Investors pulled $7.7 billion out of laggard Japanese hedge funds last year, more than a fifth of their investments, prompting a shake-up of the industry and draining the faltering economy of prized foreign capital.
The Japanese hedge fund industry has been the pariah of the asset class after two years of losses, and has shrunk to $24 billion. By contrast, funds in China and India have been raking in investors' cash and enjoying strong returns, helped by booming economies and soaring stock markets.
Some Japanese hedge funds are responding by closing shop, adopting a pan-Asian strategy, or cutting management fees in a last ditch attempt to stem the flow of capital.
"Folks are panicking about their ability to make money in Japan, and are looking to incorporate Asia into their portfolio," said Edward Rogers, of Rogers Investment Advisors, which advises a fund of Japanese hedge funds and is up 6 percent in 15 months.

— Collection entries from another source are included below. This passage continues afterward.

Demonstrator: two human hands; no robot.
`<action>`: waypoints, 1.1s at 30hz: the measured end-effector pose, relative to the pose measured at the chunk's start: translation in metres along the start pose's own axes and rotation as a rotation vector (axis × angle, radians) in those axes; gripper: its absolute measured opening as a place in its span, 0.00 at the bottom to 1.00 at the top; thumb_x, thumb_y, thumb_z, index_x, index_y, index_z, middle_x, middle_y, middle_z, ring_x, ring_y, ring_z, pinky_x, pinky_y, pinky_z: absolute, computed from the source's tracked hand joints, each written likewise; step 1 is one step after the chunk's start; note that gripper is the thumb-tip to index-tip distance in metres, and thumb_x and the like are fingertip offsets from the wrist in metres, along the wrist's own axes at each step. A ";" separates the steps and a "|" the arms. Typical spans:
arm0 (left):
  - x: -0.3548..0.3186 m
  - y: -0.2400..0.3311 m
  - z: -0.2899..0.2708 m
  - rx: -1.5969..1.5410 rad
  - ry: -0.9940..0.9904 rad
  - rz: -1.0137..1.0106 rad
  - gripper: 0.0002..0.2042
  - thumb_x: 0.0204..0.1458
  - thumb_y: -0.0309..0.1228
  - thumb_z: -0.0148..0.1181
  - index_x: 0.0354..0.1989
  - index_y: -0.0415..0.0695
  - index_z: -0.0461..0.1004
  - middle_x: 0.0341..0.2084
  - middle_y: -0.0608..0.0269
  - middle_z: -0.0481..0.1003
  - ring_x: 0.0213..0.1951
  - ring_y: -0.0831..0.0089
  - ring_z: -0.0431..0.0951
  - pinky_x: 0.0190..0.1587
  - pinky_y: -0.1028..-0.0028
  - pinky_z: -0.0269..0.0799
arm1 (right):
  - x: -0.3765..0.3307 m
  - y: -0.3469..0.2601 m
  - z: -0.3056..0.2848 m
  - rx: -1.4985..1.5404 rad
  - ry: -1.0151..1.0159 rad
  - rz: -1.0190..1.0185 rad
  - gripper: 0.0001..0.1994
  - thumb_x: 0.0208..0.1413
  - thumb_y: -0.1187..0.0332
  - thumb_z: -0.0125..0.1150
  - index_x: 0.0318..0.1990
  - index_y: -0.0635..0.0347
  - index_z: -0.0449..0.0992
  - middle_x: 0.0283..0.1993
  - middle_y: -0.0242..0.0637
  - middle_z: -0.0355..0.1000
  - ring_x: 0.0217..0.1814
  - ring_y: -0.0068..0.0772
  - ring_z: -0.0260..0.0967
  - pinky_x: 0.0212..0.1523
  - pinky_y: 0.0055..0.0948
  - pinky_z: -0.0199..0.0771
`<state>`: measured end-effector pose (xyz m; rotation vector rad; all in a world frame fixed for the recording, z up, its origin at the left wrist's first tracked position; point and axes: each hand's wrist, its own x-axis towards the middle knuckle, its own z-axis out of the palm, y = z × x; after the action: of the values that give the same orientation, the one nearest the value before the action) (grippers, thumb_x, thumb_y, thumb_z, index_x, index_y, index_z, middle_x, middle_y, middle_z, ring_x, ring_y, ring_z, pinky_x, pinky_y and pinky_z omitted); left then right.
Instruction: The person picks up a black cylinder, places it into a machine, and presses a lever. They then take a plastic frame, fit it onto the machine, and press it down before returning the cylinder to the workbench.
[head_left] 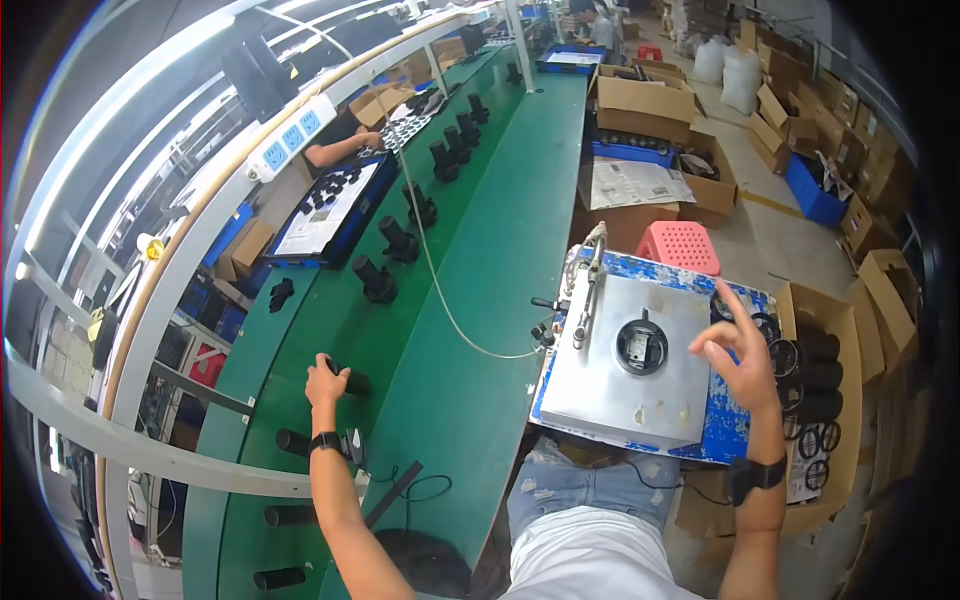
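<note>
My left hand [326,386] is at the left, over the green bench, with its fingers closed around one end of a black cylindrical part [356,382]. Part of that cylinder is hidden behind the fingers. At the right, my right hand [742,365] hovers by the edge of a silver metal box [590,400], its fingers apart and nothing in them. A round black fixture [642,345] is set in the top of the box. Beside it is a lever mechanism [588,290] with metal rods.
More black cylindrical parts [372,280] stand in a row along the green bench [480,300]; several others lie nearer. A cardboard box [845,430] of black cylinders and rings is at the right. Behind the metal box is a pink stool [680,247]. Another person's arm [335,150] reaches in across the bench.
</note>
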<state>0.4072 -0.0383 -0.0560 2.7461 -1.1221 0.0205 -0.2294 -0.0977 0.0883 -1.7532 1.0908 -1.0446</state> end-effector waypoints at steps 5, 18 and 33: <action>-0.092 0.097 -0.099 -0.378 -0.251 0.788 0.30 0.40 0.45 0.71 0.50 0.43 0.69 0.35 0.50 0.75 0.38 0.54 0.77 0.40 0.63 0.72 | -0.009 0.029 0.031 0.021 -0.179 0.019 0.30 0.54 0.72 0.57 0.66 0.65 0.57 0.39 0.36 0.75 0.44 0.25 0.72 0.49 0.26 0.70; -0.229 0.343 -0.060 -1.613 -0.553 1.002 0.24 0.58 0.34 0.57 0.61 0.40 0.61 0.44 0.57 0.74 0.39 0.75 0.75 0.41 0.75 0.72 | -0.019 0.047 0.064 1.078 -0.099 0.093 0.32 0.61 0.45 0.47 0.59 0.66 0.61 0.47 0.45 0.70 0.41 0.35 0.73 0.42 0.29 0.76; -0.299 0.303 0.061 -1.838 -1.966 0.455 0.30 0.63 0.54 0.34 0.53 0.37 0.66 0.36 0.47 0.77 0.32 0.65 0.79 0.35 0.70 0.75 | -0.025 0.087 0.045 1.100 -0.133 -0.088 0.39 0.42 0.66 0.71 0.62 0.57 0.56 0.57 0.40 0.61 0.60 0.42 0.61 0.64 0.42 0.59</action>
<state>-0.0208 -0.0531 -0.0924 0.1918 -0.7577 -2.2773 -0.2185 -0.0922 -0.0121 -0.9384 0.2139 -1.2174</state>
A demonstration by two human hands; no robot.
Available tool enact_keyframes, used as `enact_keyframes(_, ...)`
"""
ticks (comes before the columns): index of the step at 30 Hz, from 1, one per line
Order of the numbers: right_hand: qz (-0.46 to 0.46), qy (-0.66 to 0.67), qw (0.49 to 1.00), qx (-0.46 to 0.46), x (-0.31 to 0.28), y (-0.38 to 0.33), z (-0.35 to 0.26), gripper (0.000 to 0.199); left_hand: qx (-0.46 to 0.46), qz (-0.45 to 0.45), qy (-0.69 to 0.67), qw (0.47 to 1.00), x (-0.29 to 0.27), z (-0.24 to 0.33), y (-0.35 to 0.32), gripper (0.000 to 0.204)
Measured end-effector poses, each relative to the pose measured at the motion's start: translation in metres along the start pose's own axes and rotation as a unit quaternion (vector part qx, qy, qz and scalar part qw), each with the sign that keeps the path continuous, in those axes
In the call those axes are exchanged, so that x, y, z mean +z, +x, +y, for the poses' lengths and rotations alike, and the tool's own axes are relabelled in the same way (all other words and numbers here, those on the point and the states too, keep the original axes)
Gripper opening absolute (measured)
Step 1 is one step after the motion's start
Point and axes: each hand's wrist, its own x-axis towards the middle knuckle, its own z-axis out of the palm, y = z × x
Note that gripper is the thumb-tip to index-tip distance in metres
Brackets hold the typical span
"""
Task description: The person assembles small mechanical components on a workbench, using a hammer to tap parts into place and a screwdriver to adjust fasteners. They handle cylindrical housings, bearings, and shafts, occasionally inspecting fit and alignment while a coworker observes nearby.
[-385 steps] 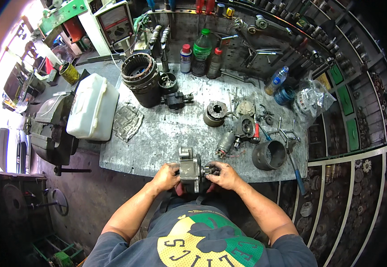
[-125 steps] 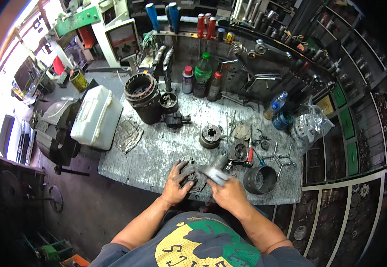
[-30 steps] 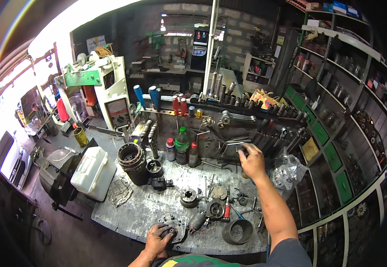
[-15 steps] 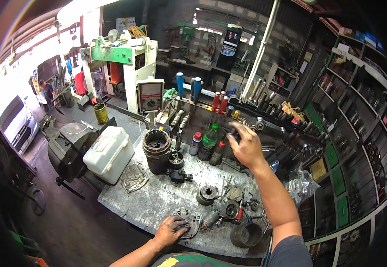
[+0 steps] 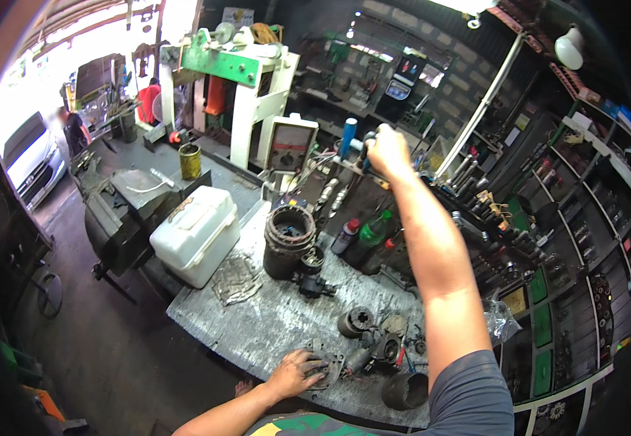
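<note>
My left hand [image 5: 295,374] lies on a flat metal cover plate [image 5: 330,369] at the bench's near edge, its fingers stretched over the plate. My right arm reaches far forward to the tool rack. There my right hand [image 5: 388,151] is closed around a dark-and-blue handle, seemingly a screwdriver [image 5: 365,150], mostly hidden by the fingers. Just left of it stands another screwdriver with a blue handle [image 5: 347,136]. Beside the plate are a small cylindrical motor part [image 5: 357,360], a round slotted part [image 5: 355,321] and a dark metal ring [image 5: 405,391].
A large cylindrical housing [image 5: 288,240] stands mid-bench near a white plastic box [image 5: 196,236] and a rag [image 5: 237,280]. Bottles [image 5: 373,231] stand below the rack. An analog meter [image 5: 290,145] is behind. Shelves [image 5: 577,218] line the right side; another person [image 5: 74,131] stands far left.
My right hand has moved forward and up from above the bottles to the screwdrivers, and its fingers have closed. The view has shifted; my left hand still rests on the plate.
</note>
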Motion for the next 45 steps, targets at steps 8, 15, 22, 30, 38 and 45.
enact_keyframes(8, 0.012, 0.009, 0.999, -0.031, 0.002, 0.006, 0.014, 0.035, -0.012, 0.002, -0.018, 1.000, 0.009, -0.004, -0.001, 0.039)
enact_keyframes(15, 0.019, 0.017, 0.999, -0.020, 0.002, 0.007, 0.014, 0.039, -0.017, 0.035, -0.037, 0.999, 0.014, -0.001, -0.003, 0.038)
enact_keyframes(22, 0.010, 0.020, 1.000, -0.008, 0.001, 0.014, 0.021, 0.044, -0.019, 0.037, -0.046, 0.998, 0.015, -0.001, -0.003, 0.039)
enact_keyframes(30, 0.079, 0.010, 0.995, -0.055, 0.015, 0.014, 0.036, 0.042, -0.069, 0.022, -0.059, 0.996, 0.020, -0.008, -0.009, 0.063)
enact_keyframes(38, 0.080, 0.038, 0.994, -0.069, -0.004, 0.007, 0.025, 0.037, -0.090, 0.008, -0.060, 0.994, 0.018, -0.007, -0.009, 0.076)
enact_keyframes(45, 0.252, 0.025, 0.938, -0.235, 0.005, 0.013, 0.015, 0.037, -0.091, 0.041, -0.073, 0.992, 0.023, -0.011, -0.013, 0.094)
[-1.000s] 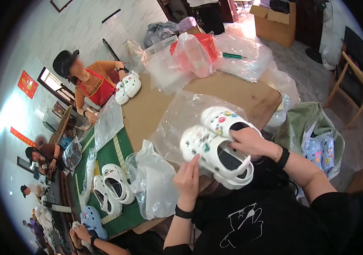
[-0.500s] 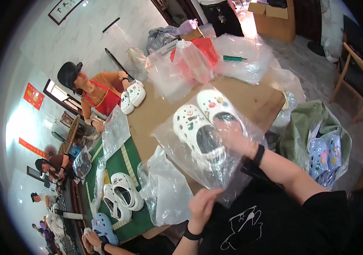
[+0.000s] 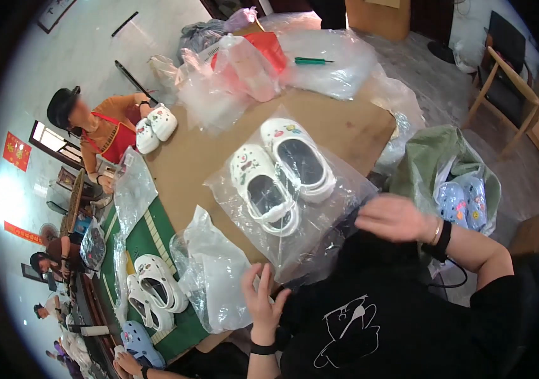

Goldman Sachs is among the latest to join the exodus from Japan. The Wall Street powerhouse told Reuters it has closed a fund of hedge funds, GS Strategic Japan Partners, which invested in Japanese funds. Financial sources said it closed the fund after a run of losses and investor redemptions.
"Japanese fund managers acknowledge their performance has not been very good, resulting in redemptions," said Hideki Hashiguchi, lead representative of HSBC Global Fund Services Ltd. The flight of capital is a blow to the Tokyo Stock Exchange, whose head, Atsushi Saito, has been campaigning to attract more foreign investment in order to maintain the bourse's standing as one of the world's biggest markets, particularly against growing Asian competitors such as Singapore and Shanghai.
Japanese hedge funds lost a combined $10.9 billion in 2007, through poor performance and after $7.7 billion of investor redemptions, according to industry data provider Eurekahedge.
Including $22.4 billion of new money, Asian hedge funds outside Japan grew by $35 billion to $101 billion last year, Eurekahedge said. Hedge funds report to data providers on a voluntary basis, so these figures may not fully reflect the state of the industry. Rogers estimated the outflow of capital from Japanese funds at closer to $20 billion.
Japanese hedge funds underperformed their global peers partly because the Tokyo Stock Exchange was one of the few developed markets to drop last year, shedding 12.8 percent. But the common long-short hedge fund's key selling point is that it is supposed to be able to make money in both falling and rising markets. Among the worst performers in 2007 was the Dejima Fund, which is highly geared to the Japanese equity market. It is run by London-based Stratton Street Capital LLP, which said the fund was down 42 percent.
Some of the largest Japan-focused hedge funds also posted losses, with US-headquartered Whitney & Co's Japan Select Investors Fund losing 7.5 percent in 2007. A long-short hedge fund run by Sparx Group Co Ltd's fell 12 percent last year, a source who tracks the industry said. The funds did not respond to enquiries.
The often secretive industry is under no obligation to disclose performance except to clients. Investors complain that Japanese hedge fund managers do not short effectively. Those that do short have a stubborn adherence to selling blue chip stocks short and going long on smaller, less liquid companies. For the past two years, Japanese small-cap stocks have underperformed blue chips.
Lipper, a Reuters company, estimates that Japanese long-short equity hedge funds lost 0.08 percent last year while a benchmark index for the global $1.73 trillion hedge fund industry was up 12.6 percent.